▶ Exercise goal:
Find the line holding "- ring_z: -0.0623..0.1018" in the entries below. Give it again exactly, along with every line after it up to and including the line holding "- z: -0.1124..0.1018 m".

■ ■ ■ ■

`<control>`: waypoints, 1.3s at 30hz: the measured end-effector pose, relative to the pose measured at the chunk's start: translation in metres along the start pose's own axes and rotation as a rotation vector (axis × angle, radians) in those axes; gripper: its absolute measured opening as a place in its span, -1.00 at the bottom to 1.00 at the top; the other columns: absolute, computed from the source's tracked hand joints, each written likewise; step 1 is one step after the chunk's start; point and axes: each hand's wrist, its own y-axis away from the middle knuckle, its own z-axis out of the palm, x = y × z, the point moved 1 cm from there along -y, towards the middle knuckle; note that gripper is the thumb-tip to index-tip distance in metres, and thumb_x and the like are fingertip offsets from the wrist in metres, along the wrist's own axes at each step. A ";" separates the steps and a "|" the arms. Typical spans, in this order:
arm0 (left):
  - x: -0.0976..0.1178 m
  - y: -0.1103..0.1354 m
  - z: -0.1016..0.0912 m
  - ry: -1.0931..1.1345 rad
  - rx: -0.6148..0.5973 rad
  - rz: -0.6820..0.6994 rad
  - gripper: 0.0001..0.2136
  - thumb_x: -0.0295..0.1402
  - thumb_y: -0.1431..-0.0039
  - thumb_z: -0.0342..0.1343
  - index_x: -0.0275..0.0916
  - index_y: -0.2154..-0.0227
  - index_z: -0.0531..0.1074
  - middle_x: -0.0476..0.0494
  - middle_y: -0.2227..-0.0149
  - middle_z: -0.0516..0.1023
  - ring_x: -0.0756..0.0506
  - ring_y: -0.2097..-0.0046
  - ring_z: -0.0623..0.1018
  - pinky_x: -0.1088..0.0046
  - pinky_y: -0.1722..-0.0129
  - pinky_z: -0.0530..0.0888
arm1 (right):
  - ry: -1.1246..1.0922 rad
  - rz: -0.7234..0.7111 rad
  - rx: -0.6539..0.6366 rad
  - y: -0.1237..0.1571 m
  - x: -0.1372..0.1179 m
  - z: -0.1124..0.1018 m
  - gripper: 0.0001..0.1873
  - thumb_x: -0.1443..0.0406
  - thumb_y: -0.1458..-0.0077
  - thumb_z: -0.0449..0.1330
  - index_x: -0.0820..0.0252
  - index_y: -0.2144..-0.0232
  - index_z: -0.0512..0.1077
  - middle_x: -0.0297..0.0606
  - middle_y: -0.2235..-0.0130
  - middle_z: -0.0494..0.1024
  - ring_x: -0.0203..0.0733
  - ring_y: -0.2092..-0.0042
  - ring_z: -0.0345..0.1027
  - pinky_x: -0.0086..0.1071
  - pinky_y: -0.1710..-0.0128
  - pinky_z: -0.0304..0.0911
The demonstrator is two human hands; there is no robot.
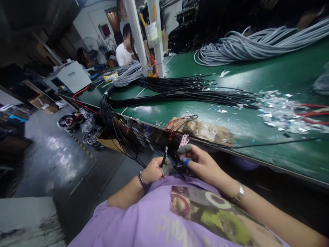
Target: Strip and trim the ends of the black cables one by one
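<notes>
My left hand [157,168] is closed around a black cable [163,160] whose short end points up, with a pale tip. Close beside it, my right hand [196,160] has its fingers curled together. Grey coverings wrap some fingertips, and a blue band circles one right finger. Just above the right fingertips shows a small pink looped piece [184,140]; whether the hand holds it I cannot tell. Both hands are in front of my body, below the table edge. The cable's lower run is hidden behind the hands.
On the green table [180,113] lie black cable bundles [159,97], a grey cable coil [246,46] and scattered foil scraps [279,109]. A taped wooden block [213,132] sits at the near edge. Black cables hang over that edge. A person [123,51] sits beyond the white posts.
</notes>
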 end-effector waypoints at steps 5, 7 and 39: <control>-0.005 -0.002 -0.004 0.051 0.031 -0.022 -0.50 0.12 0.18 0.22 -0.24 0.62 0.23 0.14 0.76 0.23 0.14 0.74 0.11 0.60 0.75 0.04 | -0.049 0.089 0.045 0.004 0.007 -0.006 -0.78 0.12 0.03 0.22 0.12 0.39 0.35 -0.33 0.45 0.45 -0.25 0.45 0.33 -0.37 0.46 0.34; -0.007 -0.003 -0.005 0.071 0.027 -0.016 -0.49 0.14 0.19 0.21 -0.24 0.62 0.22 0.15 0.77 0.21 0.14 0.74 0.10 0.59 0.74 0.04 | -0.048 0.094 0.023 0.005 0.010 -0.005 -0.74 0.10 0.04 0.24 0.13 0.37 0.37 -0.30 0.41 0.50 -0.21 0.39 0.38 -0.34 0.38 0.36; -0.005 -0.006 -0.001 0.021 -0.097 0.125 -0.52 0.02 0.26 0.34 -0.29 0.64 0.27 0.13 0.75 0.24 0.15 0.69 0.17 0.61 0.67 0.14 | -0.344 0.427 -0.073 0.004 0.030 0.011 -0.69 0.19 0.23 0.34 0.16 0.48 0.30 -0.55 0.65 0.27 -0.47 0.68 0.01 -0.54 0.74 -0.08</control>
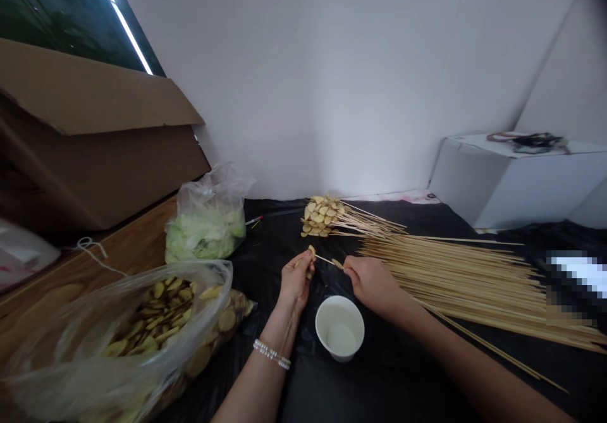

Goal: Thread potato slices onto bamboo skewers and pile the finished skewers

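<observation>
My left hand pinches a pale round slice, which looks like potato, at one end of a thin wooden skewer. My right hand is closed around the skewer's other side, with another slice on the stick just ahead of its fingertips. A white paper cup stands below and between my hands, with pale liquid seeming to lie in it. Behind them rests a pile of skewered slices, sticks pointing right. Many bare skewers lie beside my right forearm.
An open plastic bag of slices sits at the left front. Behind it is a bag of pale green vegetable pieces. A large cardboard box stands at far left, a white box at right. A pen lies on the black covering.
</observation>
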`<state>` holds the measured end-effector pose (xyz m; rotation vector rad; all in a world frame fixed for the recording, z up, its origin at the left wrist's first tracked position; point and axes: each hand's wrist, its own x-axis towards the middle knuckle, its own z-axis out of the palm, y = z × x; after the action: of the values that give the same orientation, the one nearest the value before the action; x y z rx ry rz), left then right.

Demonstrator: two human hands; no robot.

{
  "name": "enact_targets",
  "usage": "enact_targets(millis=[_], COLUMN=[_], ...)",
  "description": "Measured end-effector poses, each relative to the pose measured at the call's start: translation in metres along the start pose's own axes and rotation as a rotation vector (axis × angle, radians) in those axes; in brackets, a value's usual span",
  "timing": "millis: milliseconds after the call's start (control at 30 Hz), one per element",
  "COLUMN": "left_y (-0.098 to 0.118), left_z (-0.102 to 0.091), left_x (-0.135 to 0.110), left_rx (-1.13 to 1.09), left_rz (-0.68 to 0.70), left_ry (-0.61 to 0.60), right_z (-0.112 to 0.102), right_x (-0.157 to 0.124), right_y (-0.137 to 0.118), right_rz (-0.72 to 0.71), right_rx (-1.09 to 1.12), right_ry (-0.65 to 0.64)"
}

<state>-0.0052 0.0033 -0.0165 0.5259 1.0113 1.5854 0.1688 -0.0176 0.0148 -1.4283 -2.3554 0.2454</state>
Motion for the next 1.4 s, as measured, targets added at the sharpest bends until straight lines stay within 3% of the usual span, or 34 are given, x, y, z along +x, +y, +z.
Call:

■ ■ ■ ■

▶ Your response:
  - ring_z: -0.0623..0.1018
  - pinky_x: -0.1088..0.0046
  - pinky_y: -0.1722..-0.0129
  - pinky_z: -0.0530..0.0888
arm1 (right):
  - ry: -1.1246..1.0922 rad
  - rz: -0.7234..0.7111 rad
  - rx: -0.6539..0.6366 rad
  - y: -0.1237..0.1571 m
  - x: -0.1372..0.1179 m
  - z: -0.1124..0.1018 m

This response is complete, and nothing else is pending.